Only a slice of the listing below is wanted. Retype the lines from the one containing "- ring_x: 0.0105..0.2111" through the one containing "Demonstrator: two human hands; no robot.", exactly, both ends included.
───── Given information
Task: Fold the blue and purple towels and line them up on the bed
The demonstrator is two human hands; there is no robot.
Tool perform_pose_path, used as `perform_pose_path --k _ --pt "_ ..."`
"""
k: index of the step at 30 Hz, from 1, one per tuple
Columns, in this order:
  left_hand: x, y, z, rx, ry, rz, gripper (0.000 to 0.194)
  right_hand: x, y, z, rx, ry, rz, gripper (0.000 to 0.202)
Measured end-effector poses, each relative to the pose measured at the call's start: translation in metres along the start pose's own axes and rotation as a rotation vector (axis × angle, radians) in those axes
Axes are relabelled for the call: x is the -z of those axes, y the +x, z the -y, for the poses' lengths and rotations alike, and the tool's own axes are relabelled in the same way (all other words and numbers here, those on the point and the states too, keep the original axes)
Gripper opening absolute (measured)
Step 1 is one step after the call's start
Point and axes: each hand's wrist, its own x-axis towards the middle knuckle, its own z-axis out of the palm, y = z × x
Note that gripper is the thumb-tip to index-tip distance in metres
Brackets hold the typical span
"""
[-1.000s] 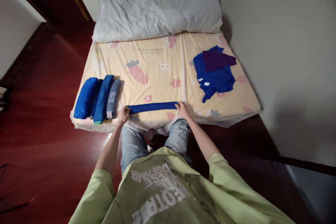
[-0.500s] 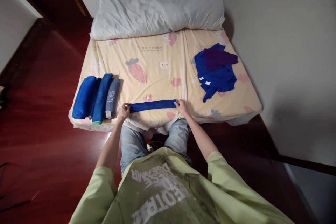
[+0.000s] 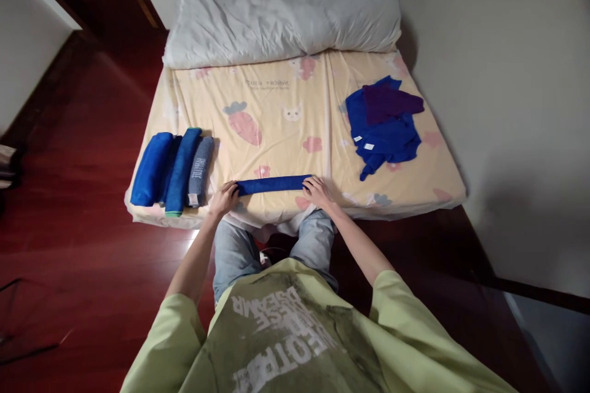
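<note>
A blue cloth [image 3: 271, 185], folded into a long narrow strip, lies across the near part of the bed. My left hand [image 3: 225, 198] is closed on its left end, and my right hand [image 3: 317, 191] is closed on its right end. Just left of my left hand, several rolled or folded cloths lie side by side: a bright blue one [image 3: 152, 169], a blue one with green edging [image 3: 182, 173] and a grey-blue one [image 3: 200, 172] with lettering and a tag.
On the right of the bed [image 3: 276, 129] is a loose pile of blue cloths [image 3: 391, 141] with a purple cloth [image 3: 387, 104] on top. A puffy white quilt [image 3: 281, 6] covers the far end. A wall [image 3: 507, 104] stands at the right.
Both hands have shifted from pinching the tips of the strip to lying over its ends, fingers further onto the cloth. The view has shifted slightly.
</note>
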Motion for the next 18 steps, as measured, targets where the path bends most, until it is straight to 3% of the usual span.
perform_pose_path --k 5,13,16,18 --pt "0.001 -0.002 0.001 -0.008 0.102 0.138 0.05 -0.004 -0.001 -0.007 0.012 -0.082 0.062 0.04" --pt "0.011 0.011 -0.004 -0.061 0.194 0.167 0.042 0.011 0.017 -0.002 0.002 -0.21 0.146 0.037" --pt "0.019 -0.003 -0.01 -0.122 0.243 0.157 0.037 0.018 0.022 -0.003 0.017 -0.251 0.129 0.033" --pt "0.023 -0.024 -0.015 -0.174 0.253 0.124 0.037 0.023 0.023 -0.002 0.036 -0.272 0.115 0.031"
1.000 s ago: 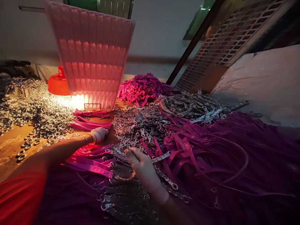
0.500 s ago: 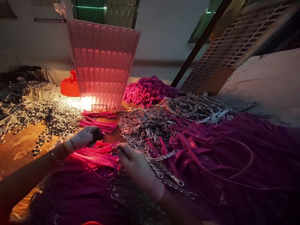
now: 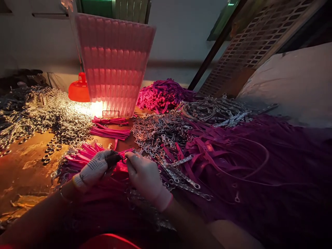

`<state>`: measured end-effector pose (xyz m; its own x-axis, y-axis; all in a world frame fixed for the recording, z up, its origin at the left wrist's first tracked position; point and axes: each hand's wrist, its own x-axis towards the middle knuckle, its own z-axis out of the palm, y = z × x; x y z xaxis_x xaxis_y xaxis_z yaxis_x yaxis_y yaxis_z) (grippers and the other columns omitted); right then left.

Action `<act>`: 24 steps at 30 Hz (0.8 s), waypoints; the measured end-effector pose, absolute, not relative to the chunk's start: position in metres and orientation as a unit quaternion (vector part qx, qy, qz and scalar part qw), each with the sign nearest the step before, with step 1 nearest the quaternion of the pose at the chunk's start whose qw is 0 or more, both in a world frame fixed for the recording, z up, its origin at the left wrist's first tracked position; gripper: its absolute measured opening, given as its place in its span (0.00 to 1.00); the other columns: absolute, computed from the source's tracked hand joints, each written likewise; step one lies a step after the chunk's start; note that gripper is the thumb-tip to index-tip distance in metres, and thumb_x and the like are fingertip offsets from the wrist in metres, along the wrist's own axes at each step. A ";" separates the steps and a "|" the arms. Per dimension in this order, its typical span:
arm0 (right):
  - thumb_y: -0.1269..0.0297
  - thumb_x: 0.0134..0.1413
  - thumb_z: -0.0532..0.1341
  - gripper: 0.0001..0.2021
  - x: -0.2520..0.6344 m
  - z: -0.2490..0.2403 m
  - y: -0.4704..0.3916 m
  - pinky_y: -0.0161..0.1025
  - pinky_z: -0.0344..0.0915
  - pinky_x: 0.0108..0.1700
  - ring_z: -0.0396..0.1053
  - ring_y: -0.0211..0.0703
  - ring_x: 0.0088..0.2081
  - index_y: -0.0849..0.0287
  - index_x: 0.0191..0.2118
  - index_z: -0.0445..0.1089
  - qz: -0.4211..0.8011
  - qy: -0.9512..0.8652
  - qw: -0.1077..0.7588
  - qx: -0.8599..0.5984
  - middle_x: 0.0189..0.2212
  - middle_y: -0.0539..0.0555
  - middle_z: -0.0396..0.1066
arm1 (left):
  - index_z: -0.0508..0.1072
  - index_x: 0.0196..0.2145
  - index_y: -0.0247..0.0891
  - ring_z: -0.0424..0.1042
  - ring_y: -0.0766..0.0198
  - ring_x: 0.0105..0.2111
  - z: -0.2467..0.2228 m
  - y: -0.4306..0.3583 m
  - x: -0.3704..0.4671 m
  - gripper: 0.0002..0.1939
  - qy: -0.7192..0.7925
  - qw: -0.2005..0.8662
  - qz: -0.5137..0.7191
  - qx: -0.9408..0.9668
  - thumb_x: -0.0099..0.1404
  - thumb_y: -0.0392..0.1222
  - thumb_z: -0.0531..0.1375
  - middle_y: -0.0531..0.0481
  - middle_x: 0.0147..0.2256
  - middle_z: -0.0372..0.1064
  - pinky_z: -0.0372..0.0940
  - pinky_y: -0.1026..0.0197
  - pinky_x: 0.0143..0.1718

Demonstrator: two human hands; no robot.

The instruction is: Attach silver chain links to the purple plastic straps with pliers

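Both gloved hands meet near the middle of the view. My left hand (image 3: 97, 167), in a dotted white glove with dark fingertips, is closed in a pinch; what it holds is too small and dark to name. My right hand (image 3: 145, 176), in a plain pale glove, pinches right beside it, at a small dark piece that I cannot make out. Pink straps (image 3: 86, 152) lie fanned out behind and left of my left hand. Beyond the hands are two bundles of pink straps (image 3: 110, 132).
Metal chains with rings (image 3: 62, 121) are heaped at the left, and more chains (image 3: 160, 133) right of centre. A red lamp (image 3: 79, 90) hangs by an upright ribbed panel (image 3: 114, 62). Purple straps (image 3: 220, 152) cover the right side; a magenta pile (image 3: 166, 95) sits behind.
My left hand has moved down and right to meet my right hand. The pink straps under the hands now lie fanned out further left. The view has tilted slightly down.
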<state>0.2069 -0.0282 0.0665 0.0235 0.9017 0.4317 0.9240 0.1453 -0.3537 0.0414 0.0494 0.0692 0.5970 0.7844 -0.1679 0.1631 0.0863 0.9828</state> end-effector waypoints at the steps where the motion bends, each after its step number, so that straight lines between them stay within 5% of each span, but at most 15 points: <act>1: 0.68 0.65 0.54 0.12 0.207 0.067 -0.030 0.36 0.59 0.38 0.73 0.43 0.36 0.57 0.47 0.73 -0.023 -0.698 0.287 -0.656 0.37 0.55 0.77 | 0.69 0.34 0.37 0.55 0.72 0.16 0.070 0.048 0.041 0.19 0.376 0.628 0.242 0.637 0.65 0.58 0.59 0.57 0.19 0.59 0.48 0.69 0.16; 9: 0.67 0.66 0.53 0.12 0.201 0.059 -0.031 0.37 0.56 0.33 0.71 0.43 0.31 0.59 0.46 0.73 -0.067 -0.708 0.244 -0.659 0.32 0.55 0.76 | 0.75 0.33 0.36 0.65 0.65 0.30 0.067 0.044 0.046 0.11 0.298 0.501 0.239 0.777 0.64 0.46 0.59 0.49 0.30 0.72 0.61 0.65 0.32; 14: 0.67 0.67 0.52 0.13 0.198 0.060 -0.027 0.38 0.61 0.37 0.73 0.46 0.37 0.60 0.51 0.70 -0.034 -0.703 0.253 -0.664 0.38 0.58 0.77 | 0.71 0.27 0.36 0.59 0.70 0.21 0.058 0.056 0.042 0.09 0.310 0.613 0.156 0.710 0.60 0.44 0.60 0.52 0.23 0.65 0.54 0.66 0.23; 19: 0.64 0.63 0.57 0.20 0.206 0.079 -0.027 0.38 0.63 0.37 0.75 0.49 0.40 0.59 0.60 0.62 0.055 -0.719 0.171 -0.671 0.42 0.58 0.77 | 0.70 0.27 0.36 0.53 0.72 0.17 0.067 0.046 0.045 0.17 0.368 0.625 0.183 0.664 0.62 0.53 0.61 0.55 0.19 0.60 0.48 0.67 0.18; 24: 0.66 0.64 0.54 0.11 0.213 0.071 -0.026 0.37 0.59 0.31 0.76 0.48 0.33 0.61 0.48 0.69 0.047 -0.738 0.093 -0.666 0.32 0.57 0.78 | 0.68 0.23 0.36 0.52 0.73 0.16 0.070 0.040 0.051 0.17 0.376 0.588 0.166 0.696 0.63 0.51 0.60 0.56 0.18 0.58 0.46 0.67 0.17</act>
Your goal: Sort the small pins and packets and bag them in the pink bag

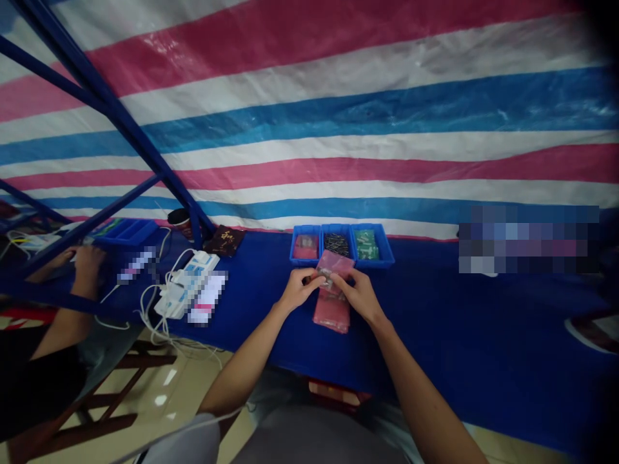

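Note:
My left hand [296, 290] and my right hand [362, 293] are both closed, pinching a small pink plastic bag [337, 261] between thumbs and fingers. Small greyish contents show near my thumbs, too unclear to name. Beneath and nearer to me, a pile of similar pink bags [331, 314] lies on the blue tabletop [435, 322]. Just beyond my hands stand three joined blue bins [388, 256]. Pink bagged items [305, 246] fill the left one, dark screw-like pieces [336, 244] the middle one, and green packets [365, 245] the right one.
A white power strip [181, 290] with tangled cables lies to the left, beside a blurred-out phone [207, 299]. Farther left are a dark pouch [225, 240], a cup [180, 222], blue frame bars [130, 142] and another person's hands [88, 261]. A striped sheet [338, 142] hangs behind.

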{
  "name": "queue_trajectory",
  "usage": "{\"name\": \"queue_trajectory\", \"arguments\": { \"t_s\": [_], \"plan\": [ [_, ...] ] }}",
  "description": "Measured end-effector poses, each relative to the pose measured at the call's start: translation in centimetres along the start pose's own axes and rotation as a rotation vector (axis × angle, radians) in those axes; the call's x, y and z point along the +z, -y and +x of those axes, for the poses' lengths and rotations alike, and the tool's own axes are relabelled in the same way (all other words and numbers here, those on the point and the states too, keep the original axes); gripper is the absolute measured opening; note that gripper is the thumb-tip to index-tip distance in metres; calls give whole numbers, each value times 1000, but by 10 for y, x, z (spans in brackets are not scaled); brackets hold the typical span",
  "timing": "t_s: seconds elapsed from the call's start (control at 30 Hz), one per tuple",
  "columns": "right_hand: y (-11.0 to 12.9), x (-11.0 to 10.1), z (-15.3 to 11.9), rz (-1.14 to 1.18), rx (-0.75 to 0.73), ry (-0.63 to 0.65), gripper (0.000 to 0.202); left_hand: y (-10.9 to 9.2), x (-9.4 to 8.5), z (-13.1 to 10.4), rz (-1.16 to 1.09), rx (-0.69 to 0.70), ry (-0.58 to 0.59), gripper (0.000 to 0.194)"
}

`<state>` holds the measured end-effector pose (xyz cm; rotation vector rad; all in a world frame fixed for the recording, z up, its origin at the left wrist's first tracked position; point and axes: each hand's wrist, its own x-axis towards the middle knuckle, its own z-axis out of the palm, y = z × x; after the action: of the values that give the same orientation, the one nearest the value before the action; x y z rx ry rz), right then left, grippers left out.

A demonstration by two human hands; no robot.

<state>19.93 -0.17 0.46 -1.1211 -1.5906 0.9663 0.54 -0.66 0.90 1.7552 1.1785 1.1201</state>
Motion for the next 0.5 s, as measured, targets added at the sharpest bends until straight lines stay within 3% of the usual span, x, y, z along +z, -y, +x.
{"name": "queue_trajectory", "arguments": {
  "t_s": [0.13,0.5],
  "plan": [
    [-2,0,-1,-111,-45,-5,42,2,0,1,4,5,10,49],
    [-3,-2,-1,-60,-22,-67,42,0,0,2,32,-14,91,38]
  ]
}}
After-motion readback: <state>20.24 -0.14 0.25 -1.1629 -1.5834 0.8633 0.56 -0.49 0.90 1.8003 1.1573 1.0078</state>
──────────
Answer space:
  - ring_x: 0.0105..0.2111
  - z: -0.2467..0.2228 m
  - y: -0.4306..0.3583 m
  - x: -0.3704..0.4671 m
  - gripper: 0.0002..0.1939
  - qy: -0.7192..0.7925
  - qw: -0.2005..0.8662
  - qz: -0.5137..0.7191
  - qx: -0.9408..0.9668
  - thumb_x: -0.0099..0.1404
  - thumb_y: -0.0392..0.1222
  - thumb_z: -0.0531..0.1375
  - middle_y: -0.0531..0.0481
  - middle_x: 0.0147..0.2256
  - middle_z: -0.0372..0.1064
  - pinky_z: -0.0372..0.0940
  - pinky_y: -0.1026..0.0197
  - pinky_x: 0.0143..0.1718

Demonstrator: two human hands; no robot.

The answer has been given in its entirety.